▸ **Description of the task**:
Pictures stay out of the copy. Repeat exactly the lines from the first entry below through the line that contains "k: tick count", and nothing beyond.

Excerpts from a dataset:
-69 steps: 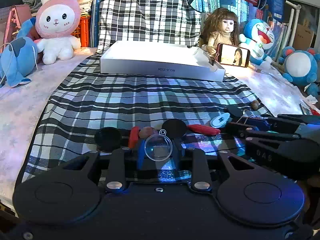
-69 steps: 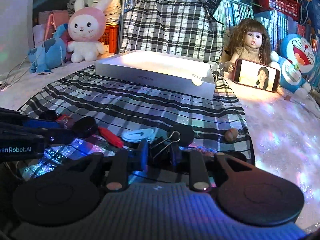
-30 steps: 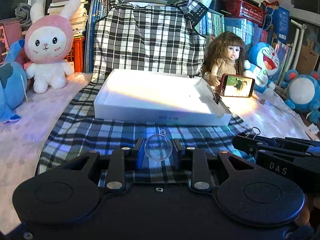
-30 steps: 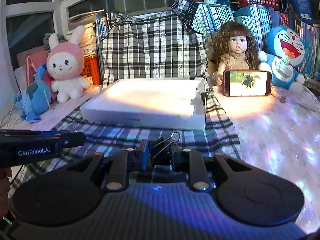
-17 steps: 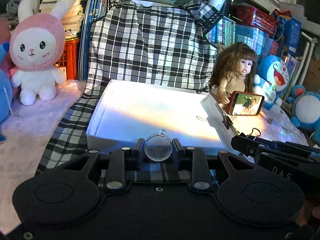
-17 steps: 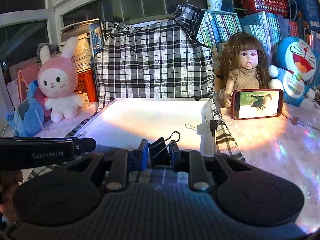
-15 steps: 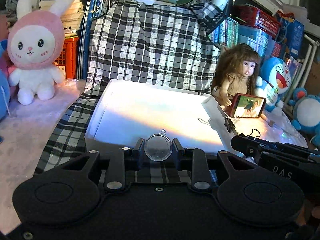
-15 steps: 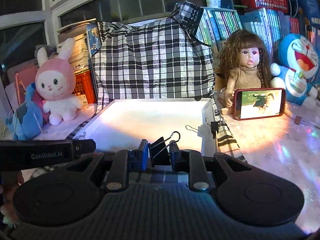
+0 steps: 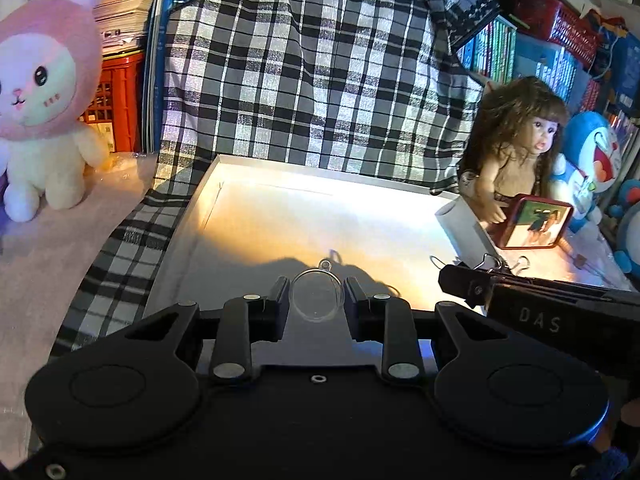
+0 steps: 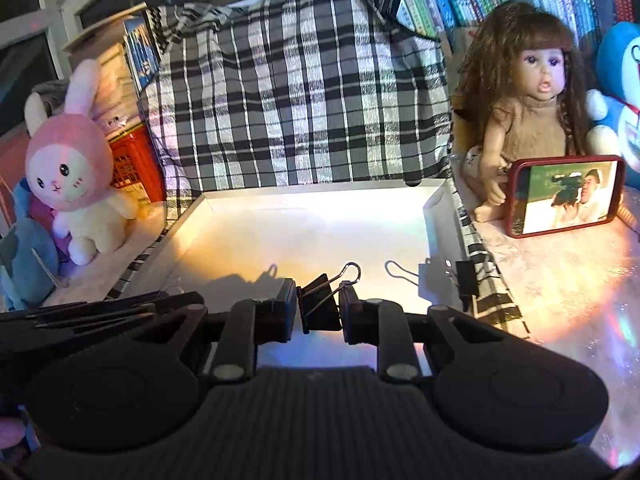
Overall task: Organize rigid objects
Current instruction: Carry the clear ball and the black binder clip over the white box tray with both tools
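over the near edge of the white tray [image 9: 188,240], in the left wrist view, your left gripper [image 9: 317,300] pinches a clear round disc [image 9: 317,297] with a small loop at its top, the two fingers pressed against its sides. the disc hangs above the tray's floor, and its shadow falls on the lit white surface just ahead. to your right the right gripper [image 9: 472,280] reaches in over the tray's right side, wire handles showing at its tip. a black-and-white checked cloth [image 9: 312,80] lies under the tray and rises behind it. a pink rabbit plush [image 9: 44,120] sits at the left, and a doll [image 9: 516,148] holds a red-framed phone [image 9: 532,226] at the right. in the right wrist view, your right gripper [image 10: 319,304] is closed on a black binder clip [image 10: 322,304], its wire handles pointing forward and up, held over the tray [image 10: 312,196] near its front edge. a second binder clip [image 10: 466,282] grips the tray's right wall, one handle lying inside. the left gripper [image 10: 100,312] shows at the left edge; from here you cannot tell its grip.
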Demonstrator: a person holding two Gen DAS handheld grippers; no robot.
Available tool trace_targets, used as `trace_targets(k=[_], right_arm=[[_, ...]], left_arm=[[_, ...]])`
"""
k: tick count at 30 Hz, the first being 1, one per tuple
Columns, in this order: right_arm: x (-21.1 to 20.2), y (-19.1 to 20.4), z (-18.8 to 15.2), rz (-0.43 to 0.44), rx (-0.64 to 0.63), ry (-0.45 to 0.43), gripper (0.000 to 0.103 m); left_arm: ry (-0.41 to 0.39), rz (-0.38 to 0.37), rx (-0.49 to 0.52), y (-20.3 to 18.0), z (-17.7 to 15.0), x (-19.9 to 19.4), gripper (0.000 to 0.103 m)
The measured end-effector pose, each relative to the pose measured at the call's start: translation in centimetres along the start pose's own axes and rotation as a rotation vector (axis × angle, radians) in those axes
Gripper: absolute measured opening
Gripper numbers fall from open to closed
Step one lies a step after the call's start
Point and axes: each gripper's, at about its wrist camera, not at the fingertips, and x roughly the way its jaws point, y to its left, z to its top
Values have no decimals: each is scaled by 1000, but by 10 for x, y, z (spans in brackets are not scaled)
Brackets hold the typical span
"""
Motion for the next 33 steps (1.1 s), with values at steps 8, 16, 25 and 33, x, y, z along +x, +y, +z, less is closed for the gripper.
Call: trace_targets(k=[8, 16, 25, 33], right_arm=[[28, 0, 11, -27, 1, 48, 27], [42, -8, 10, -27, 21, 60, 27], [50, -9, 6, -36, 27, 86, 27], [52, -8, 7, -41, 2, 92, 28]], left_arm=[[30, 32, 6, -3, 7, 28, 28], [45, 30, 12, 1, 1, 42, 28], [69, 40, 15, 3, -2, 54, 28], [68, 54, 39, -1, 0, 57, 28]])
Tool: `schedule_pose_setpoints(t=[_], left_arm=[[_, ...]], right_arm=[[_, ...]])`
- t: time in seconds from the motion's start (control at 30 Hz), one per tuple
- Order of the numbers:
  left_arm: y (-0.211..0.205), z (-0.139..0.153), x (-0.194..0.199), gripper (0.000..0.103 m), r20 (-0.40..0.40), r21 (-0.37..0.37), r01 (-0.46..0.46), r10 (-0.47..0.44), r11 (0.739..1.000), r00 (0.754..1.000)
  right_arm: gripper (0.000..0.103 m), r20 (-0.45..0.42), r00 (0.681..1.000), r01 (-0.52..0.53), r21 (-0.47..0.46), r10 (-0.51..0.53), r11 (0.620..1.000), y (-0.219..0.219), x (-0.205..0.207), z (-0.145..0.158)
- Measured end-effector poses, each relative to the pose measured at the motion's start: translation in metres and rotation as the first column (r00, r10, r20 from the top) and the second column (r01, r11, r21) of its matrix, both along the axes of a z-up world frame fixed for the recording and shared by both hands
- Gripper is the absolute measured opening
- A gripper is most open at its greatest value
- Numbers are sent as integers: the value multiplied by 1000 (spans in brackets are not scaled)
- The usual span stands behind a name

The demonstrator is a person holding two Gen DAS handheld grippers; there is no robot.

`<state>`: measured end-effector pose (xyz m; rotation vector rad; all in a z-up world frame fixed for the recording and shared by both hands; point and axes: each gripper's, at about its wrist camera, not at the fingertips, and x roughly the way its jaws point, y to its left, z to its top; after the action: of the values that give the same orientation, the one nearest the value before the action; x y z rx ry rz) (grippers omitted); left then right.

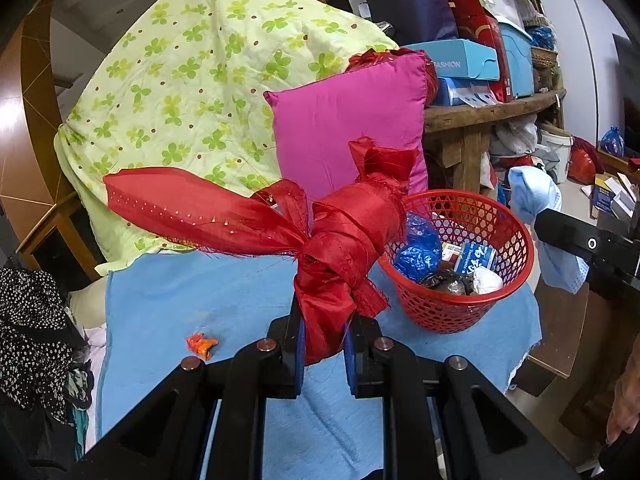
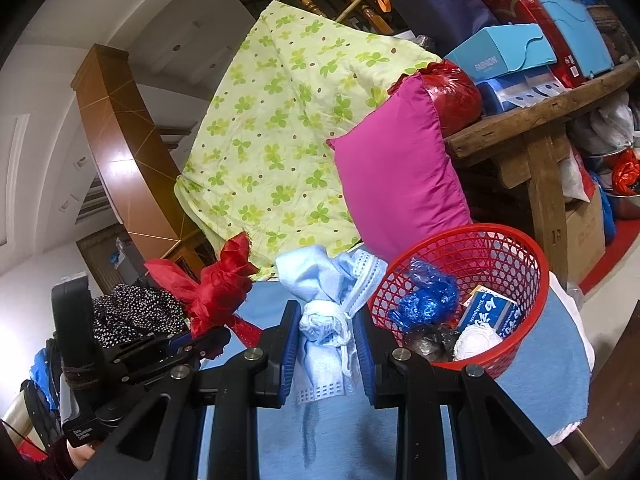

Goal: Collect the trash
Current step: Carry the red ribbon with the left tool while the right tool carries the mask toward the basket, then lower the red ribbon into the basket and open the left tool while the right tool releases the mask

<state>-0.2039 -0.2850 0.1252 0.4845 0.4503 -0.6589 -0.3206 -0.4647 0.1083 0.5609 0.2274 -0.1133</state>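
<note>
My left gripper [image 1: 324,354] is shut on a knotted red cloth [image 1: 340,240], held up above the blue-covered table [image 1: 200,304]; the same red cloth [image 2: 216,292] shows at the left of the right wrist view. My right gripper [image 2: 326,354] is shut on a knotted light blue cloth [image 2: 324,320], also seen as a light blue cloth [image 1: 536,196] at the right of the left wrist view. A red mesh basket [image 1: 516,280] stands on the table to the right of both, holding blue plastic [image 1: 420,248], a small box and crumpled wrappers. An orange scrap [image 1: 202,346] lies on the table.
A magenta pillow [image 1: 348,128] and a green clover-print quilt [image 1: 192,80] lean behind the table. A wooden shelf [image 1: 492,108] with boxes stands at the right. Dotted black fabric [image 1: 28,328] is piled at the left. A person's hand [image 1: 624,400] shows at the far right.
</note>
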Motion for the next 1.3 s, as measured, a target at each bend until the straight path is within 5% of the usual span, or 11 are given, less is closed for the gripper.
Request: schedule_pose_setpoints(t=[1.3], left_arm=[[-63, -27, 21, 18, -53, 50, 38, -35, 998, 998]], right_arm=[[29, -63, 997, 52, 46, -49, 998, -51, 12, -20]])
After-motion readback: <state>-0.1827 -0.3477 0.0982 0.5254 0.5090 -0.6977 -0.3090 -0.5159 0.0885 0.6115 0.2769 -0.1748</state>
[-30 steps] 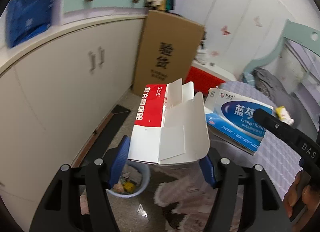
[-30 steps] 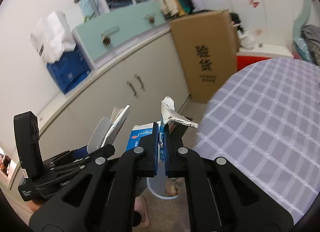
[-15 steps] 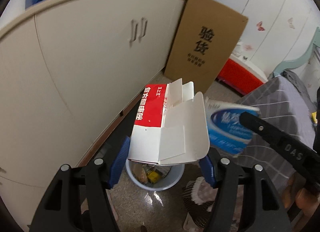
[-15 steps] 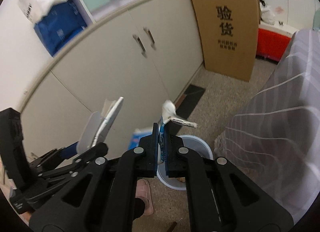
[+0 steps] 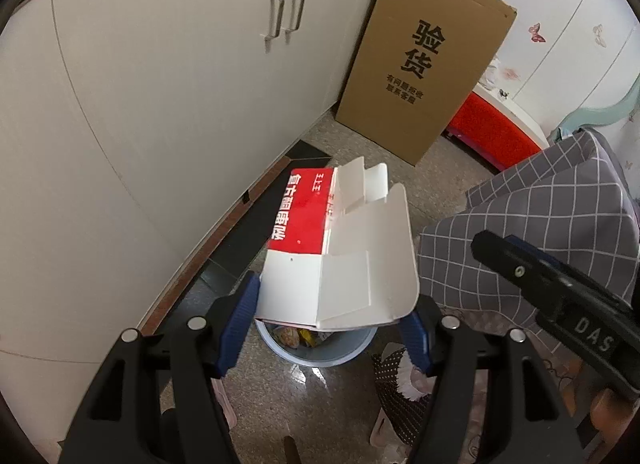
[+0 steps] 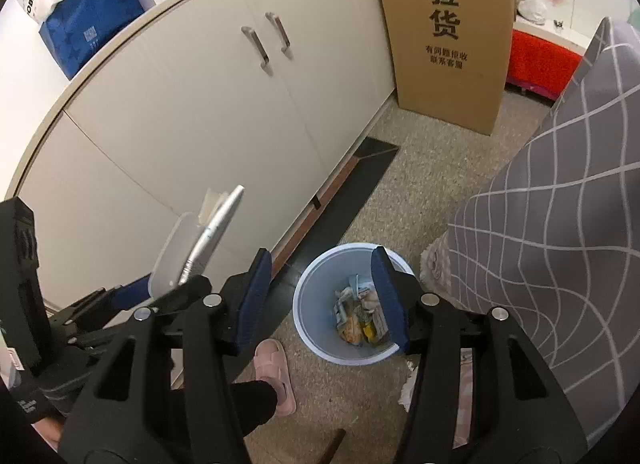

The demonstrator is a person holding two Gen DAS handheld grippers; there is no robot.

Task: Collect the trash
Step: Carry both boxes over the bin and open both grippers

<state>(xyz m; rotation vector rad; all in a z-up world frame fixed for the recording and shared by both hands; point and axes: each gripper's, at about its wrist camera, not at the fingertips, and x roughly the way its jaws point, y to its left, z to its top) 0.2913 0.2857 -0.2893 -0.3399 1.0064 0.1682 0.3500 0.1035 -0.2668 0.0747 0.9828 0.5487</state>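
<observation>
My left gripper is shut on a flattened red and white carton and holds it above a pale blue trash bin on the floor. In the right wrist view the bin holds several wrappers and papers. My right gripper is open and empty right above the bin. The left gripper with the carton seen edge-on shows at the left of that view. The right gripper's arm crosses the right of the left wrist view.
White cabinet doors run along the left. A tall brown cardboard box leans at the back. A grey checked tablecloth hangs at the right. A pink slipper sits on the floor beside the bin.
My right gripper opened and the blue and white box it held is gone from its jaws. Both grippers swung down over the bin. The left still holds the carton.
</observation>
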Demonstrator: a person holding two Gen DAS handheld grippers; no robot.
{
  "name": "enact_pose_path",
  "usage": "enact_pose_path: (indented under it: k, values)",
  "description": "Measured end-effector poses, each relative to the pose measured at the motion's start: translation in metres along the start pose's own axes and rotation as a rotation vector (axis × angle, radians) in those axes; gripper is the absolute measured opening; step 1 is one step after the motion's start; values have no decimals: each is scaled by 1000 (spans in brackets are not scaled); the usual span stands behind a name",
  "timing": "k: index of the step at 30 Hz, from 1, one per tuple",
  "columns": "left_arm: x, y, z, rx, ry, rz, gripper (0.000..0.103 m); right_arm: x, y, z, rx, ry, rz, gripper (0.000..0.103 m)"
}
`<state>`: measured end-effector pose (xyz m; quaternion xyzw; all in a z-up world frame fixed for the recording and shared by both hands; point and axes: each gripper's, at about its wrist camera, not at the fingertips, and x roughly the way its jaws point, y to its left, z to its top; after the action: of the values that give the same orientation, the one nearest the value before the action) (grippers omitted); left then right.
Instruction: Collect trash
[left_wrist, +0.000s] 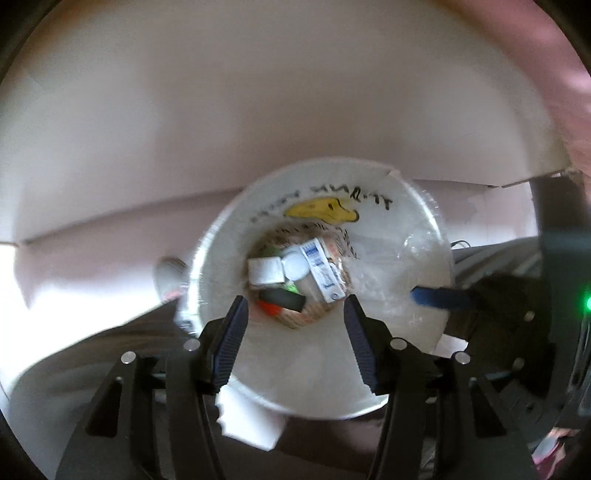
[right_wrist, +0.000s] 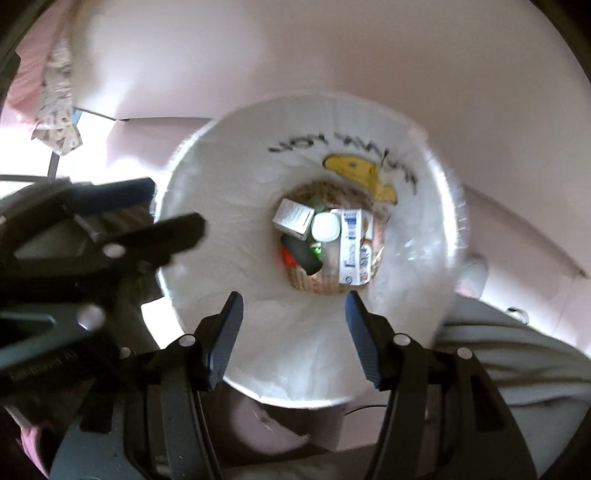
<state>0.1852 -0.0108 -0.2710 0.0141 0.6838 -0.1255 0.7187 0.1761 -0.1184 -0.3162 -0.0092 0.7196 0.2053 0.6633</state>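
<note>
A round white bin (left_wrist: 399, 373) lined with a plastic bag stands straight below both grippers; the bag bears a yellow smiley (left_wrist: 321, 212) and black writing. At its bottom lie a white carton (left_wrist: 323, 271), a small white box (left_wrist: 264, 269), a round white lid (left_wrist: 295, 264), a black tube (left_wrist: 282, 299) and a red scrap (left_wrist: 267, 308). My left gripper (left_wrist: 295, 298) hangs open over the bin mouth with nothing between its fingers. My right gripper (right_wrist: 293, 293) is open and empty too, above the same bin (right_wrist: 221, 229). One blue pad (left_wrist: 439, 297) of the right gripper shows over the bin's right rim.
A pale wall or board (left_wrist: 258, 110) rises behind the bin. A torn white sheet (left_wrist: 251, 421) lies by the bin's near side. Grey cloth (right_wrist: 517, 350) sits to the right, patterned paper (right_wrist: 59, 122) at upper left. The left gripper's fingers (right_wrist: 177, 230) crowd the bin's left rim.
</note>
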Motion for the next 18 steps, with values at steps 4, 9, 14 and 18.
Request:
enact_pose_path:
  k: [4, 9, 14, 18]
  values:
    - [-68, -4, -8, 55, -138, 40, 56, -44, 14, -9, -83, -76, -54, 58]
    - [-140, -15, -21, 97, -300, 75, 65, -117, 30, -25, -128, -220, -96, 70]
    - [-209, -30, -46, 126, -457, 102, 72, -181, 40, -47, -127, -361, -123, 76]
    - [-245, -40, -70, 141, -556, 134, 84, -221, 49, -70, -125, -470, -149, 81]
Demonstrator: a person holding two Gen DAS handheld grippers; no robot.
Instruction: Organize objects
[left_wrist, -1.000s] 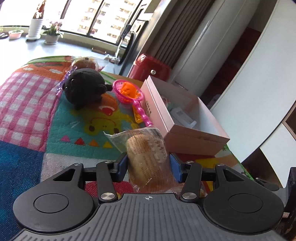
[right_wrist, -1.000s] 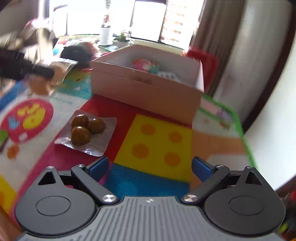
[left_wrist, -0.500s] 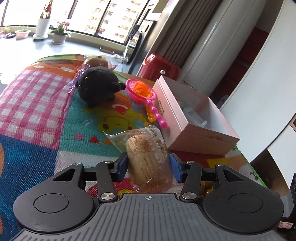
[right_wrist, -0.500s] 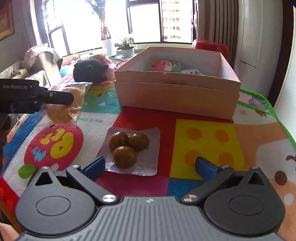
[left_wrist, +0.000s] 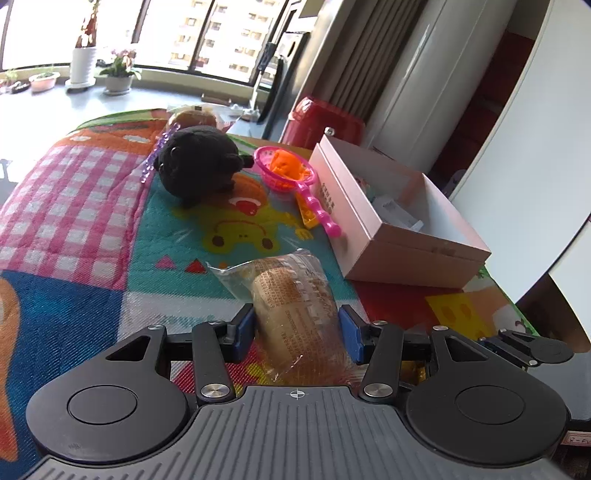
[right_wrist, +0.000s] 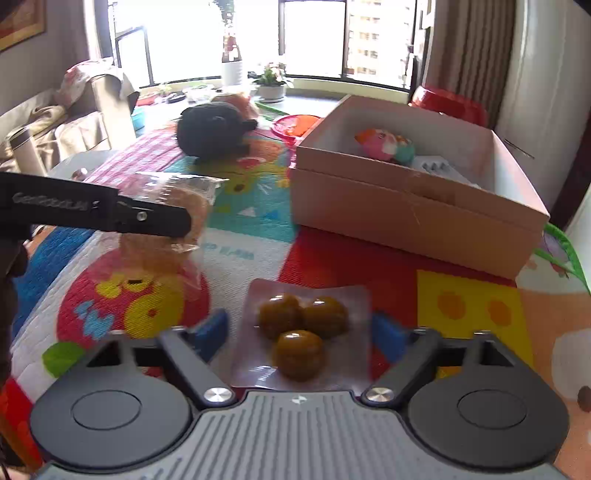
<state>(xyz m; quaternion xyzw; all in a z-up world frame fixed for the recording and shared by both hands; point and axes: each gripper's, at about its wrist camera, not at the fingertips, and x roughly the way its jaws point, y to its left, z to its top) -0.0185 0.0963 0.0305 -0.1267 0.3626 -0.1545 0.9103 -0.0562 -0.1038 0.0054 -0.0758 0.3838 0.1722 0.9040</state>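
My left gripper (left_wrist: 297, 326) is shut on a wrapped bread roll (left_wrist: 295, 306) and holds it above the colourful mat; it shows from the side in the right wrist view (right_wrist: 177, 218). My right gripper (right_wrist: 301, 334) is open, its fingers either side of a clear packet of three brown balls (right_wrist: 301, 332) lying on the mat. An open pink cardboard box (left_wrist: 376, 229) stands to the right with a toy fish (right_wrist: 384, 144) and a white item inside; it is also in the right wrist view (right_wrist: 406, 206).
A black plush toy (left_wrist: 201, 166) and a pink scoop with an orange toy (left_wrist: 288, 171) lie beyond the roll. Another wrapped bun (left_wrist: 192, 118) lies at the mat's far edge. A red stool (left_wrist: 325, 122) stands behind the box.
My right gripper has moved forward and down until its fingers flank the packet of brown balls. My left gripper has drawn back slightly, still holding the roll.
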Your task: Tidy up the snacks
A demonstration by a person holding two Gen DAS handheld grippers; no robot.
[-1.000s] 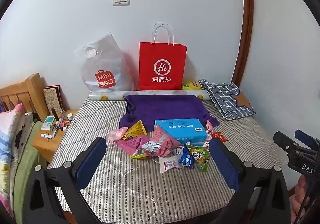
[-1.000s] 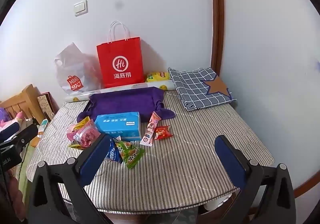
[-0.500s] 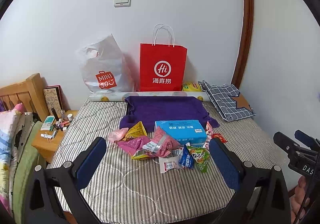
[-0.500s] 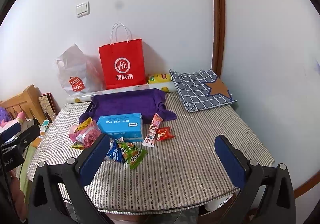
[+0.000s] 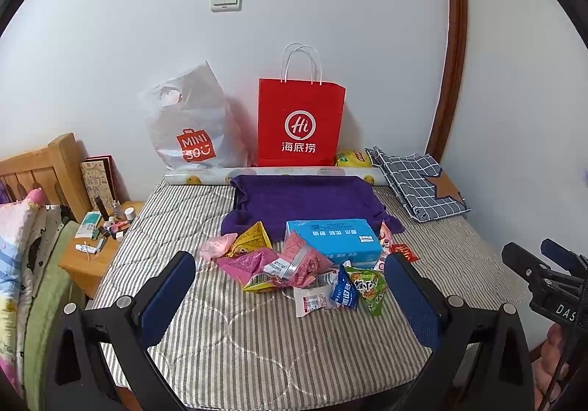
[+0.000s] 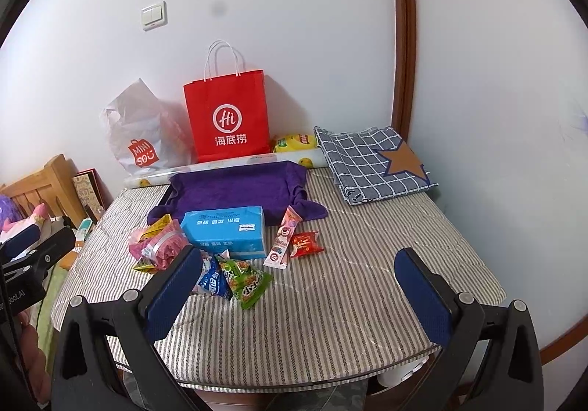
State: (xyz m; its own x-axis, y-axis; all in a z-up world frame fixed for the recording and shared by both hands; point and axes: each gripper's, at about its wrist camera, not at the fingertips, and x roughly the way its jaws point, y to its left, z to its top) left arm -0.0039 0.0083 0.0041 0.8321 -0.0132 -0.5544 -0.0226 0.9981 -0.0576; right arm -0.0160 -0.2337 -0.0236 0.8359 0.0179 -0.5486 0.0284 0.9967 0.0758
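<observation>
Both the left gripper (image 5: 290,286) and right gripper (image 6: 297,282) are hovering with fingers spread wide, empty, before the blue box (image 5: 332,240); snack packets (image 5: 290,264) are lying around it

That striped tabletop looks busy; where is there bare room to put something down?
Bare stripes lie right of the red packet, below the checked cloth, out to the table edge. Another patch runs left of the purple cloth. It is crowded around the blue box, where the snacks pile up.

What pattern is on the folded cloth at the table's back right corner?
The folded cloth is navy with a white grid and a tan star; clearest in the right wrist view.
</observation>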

▸ **Solution for this task**:
-69 steps: 
-69 steps: 
-30 steps: 
-30 steps: 
-17 steps: 
-17 steps: 
-15 steps: 
-15 steps: 
+0 steps: 
+0 steps: 
Overall task: Organize rigid objects
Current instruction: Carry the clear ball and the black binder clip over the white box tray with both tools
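over the near edge of the white tray [image 9: 188,240], in the left wrist view, your left gripper [image 9: 317,300] pinches a clear round disc [image 9: 317,297] with a small loop at its top, the two fingers pressed against its sides. the disc hangs above the tray's floor, and its shadow falls on the lit white surface just ahead. to your right the right gripper [image 9: 472,280] reaches in over the tray's right side, wire handles showing at its tip. a black-and-white checked cloth [image 9: 312,80] lies under the tray and rises behind it. a pink rabbit plush [image 9: 44,120] sits at the left, and a doll [image 9: 516,148] holds a red-framed phone [image 9: 532,226] at the right. in the right wrist view, your right gripper [image 10: 319,304] is closed on a black binder clip [image 10: 322,304], its wire handles pointing forward and up, held over the tray [image 10: 312,196] near its front edge. a second binder clip [image 10: 466,282] grips the tray's right wall, one handle lying inside. the left gripper [image 10: 100,312] shows at the left edge; from here you cannot tell its grip.
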Demonstrator: a person holding two Gen DAS handheld grippers; no robot.
Available tool trace_targets, used as `trace_targets(k=[_], right_arm=[[_, ...]], left_arm=[[_, ...]])`
"""
k: tick count at 30 Hz, the first being 1, one per tuple

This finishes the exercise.